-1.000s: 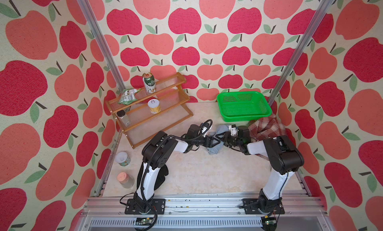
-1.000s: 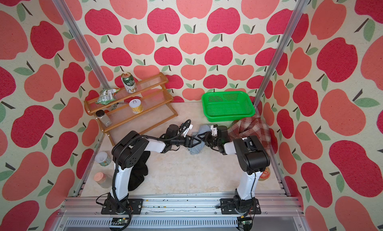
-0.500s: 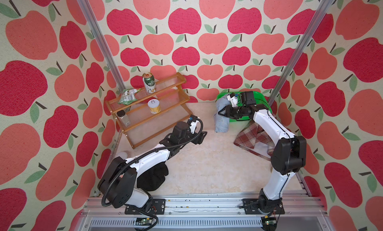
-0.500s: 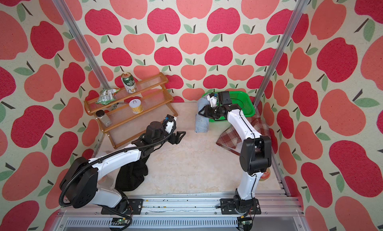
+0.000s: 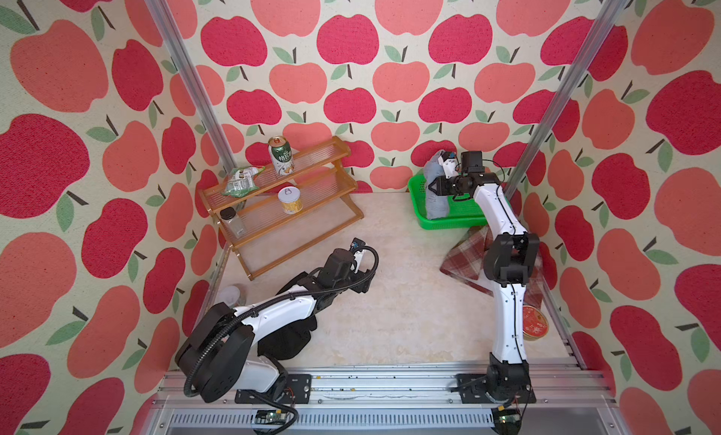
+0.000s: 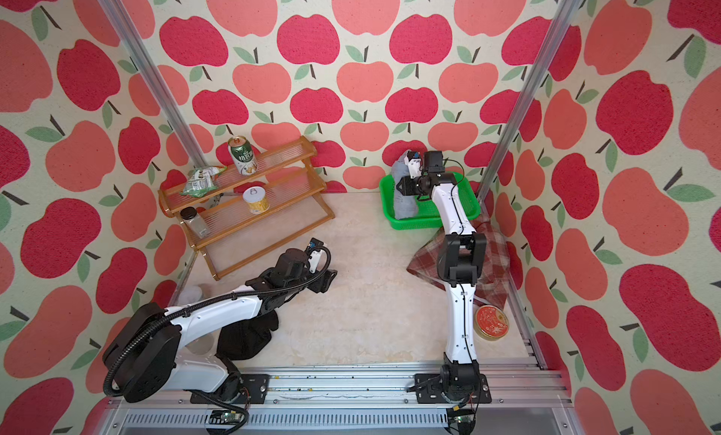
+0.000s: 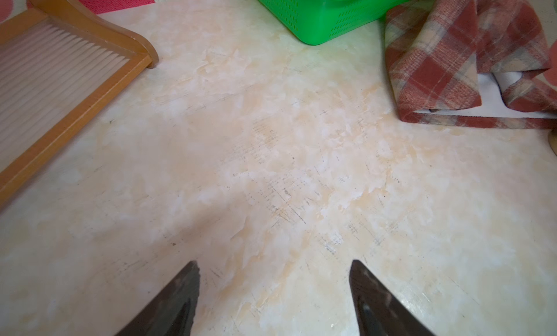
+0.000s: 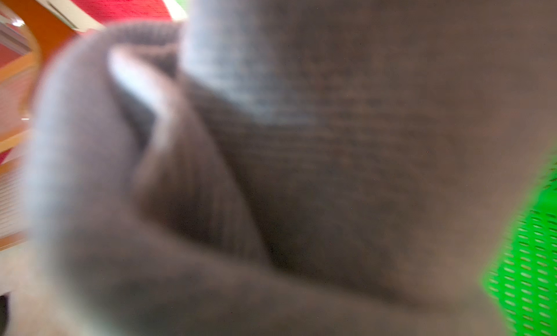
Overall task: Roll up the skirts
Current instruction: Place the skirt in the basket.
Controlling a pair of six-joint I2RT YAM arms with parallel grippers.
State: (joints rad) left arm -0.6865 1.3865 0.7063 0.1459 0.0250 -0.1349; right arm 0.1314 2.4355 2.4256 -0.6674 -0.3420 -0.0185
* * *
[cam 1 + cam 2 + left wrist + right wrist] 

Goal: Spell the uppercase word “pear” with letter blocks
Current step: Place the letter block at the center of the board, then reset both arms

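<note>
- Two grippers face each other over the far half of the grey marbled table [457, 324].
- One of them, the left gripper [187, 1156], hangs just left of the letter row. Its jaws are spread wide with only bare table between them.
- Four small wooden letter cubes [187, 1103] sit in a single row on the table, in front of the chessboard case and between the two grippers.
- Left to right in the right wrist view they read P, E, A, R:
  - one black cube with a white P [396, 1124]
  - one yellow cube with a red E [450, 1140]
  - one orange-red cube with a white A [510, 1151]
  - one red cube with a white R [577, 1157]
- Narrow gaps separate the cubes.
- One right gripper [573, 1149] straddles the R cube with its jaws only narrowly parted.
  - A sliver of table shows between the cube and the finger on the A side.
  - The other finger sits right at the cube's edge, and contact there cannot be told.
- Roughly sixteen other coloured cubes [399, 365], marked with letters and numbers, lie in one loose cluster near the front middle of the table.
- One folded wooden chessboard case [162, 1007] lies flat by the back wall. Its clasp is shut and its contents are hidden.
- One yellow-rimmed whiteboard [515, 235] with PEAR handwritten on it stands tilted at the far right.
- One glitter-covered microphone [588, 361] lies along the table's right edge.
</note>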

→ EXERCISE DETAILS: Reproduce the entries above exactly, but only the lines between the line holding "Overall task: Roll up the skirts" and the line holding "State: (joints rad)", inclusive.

→ EXERCISE RESPONSE:
Overall task: Roll up the skirts
Current instruction: Place the skirt in the basket.
Controlling a pair of six-joint I2RT YAM arms with parallel grippers.
State: (joints rad) left arm -0.6865 1.3865 0.7063 0.1459 0.0250 -0.1349; right arm 0.1314 2.4355 2.4256 -0.6674 -0.3420 -0.0185

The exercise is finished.